O tema veio à tona durante uma conversa com o jornalista Jânio Rêgo. Foi em janeiro, era tarde de sábado. No palco do Mercado de Arte Popular, apresentações de reggae. Nas mesas em torno do palco, acumulavam-se litrinhos e litrões. O povo saboreava ensopado, sarapatel, maniçoba, mocofato, feijoada; cantava acompanhando os cantores; dançava em torno das “colunas toscanas intocadas” que sustentam o centenário mercado.
Num balcão envidraçado, generosas porções de cuscuz eram servidas. Lembrei, então, de como, costumeiramente, se comia cuscuz aqui na Bahia em minha infância remota. Era servido no café da manhã ou no desjejum noturno, em fatias sólidas às quais se adicionava manteiga ou margarina.
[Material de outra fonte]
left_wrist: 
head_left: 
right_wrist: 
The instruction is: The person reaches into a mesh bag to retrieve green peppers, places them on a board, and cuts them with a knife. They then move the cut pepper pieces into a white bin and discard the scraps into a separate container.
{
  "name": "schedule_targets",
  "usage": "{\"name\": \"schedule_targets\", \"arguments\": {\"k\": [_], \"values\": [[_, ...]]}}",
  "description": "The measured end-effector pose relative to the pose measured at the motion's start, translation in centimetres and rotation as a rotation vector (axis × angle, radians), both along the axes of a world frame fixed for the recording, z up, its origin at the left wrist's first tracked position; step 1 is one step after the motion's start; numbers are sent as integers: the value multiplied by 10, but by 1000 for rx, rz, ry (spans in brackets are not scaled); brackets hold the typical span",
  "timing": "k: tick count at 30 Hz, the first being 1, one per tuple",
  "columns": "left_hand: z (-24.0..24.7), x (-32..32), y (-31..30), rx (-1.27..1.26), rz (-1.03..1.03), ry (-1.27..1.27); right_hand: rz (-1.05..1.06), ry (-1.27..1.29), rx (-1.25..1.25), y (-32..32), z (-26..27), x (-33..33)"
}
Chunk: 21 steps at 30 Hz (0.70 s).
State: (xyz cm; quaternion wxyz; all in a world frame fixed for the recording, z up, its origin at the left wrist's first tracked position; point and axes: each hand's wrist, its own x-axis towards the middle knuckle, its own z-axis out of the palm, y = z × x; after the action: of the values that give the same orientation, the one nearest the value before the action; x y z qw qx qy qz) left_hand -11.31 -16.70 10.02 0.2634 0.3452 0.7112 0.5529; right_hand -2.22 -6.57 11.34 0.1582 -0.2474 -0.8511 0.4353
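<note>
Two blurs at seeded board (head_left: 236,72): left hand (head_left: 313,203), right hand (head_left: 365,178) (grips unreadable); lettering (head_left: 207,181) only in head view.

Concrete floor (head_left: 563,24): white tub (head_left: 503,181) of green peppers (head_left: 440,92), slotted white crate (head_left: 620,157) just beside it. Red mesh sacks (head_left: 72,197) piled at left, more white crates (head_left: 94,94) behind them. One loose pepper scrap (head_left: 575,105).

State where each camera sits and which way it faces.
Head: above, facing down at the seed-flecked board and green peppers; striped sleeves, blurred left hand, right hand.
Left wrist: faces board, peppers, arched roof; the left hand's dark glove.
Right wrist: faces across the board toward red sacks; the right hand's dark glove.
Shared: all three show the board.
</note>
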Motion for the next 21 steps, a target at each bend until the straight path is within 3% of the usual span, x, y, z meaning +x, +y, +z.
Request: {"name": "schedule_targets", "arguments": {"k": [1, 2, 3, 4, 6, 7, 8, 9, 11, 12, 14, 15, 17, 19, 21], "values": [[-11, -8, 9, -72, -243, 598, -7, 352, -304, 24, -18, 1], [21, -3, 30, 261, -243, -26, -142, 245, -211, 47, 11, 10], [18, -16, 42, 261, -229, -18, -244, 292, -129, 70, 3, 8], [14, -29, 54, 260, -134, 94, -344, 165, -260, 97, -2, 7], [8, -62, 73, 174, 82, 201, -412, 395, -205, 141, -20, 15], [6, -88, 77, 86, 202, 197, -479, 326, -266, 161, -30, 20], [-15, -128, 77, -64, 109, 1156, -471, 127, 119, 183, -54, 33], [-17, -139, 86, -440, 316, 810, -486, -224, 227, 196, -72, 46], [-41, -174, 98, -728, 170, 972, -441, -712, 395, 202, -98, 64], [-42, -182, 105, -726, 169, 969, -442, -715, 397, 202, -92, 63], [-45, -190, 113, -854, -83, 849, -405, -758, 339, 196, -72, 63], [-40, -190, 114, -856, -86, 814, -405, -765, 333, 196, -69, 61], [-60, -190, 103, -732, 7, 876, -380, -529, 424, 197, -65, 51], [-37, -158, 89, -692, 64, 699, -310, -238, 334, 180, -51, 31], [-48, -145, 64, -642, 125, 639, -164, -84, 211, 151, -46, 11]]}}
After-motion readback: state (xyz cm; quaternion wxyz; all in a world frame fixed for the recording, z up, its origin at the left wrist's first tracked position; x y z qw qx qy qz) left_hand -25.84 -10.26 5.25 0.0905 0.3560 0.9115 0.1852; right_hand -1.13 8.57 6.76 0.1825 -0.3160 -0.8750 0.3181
Numa viagem ao Ceará – nos últimos anos do século passado – fui apresentado ao cuscuz como se costuma consumir hoje por aqui, esfarelado, substituindo a farinha de mandioca no almoço. Foi num restaurante à margem da estrada, na empoeirada BR 116, bem ao Sul do Ceará. Pode ter sido em Brejo Santo, ou mais ao norte, em Russas, sei lá.
Sei que, vendo todo mundo servindo-se de cuscuz, feijão, arroz e galinha cozida, tratei de acompanhar o cardápio. Não foi difícil a experiência, o cuscuz ainda vinha temperado com coentro. Em viagens posteriores àquele estado, nos agitados anos de movimento estudantil, o prato se repetia.
Notei também que, nos anos seguintes, o cuscuz foi se firmando na dieta do baiano. Haverá, aí, nesta predileção, alguma relação com a queda no consumo da farinha de mandioca nas últimas décadas? A migração teve algum impacto nessas mudanças? É um bom tema para uma pesquisa robusta, dessas de render manchetes.
O fato é que, pela Feira de Santana, o cuscuz acompanha o ensopado de boi, de carneiro, de bode, de frango, o sarapatel, o mocofato, o ovo frito, até mesmo a feijoada. Junto com a farinha de mandioca – mais associada à Bahia e aos baianos – é um dos símbolos maiores da culinária nordestina.
No Centro de Abastecimento, nas feiras-livres, nas barracas que servem prato-feito no centro da cidade, sempre se vê o cuscuz, quase onipresente. Destaca-se também nas tabuletas que anunciam cardápio e preços, despertando a clientela. O cuscuz protagonizou uma silenciosa revolução culinária e, hoje, aproxima a Bahia ainda mais dos estados do Nordeste.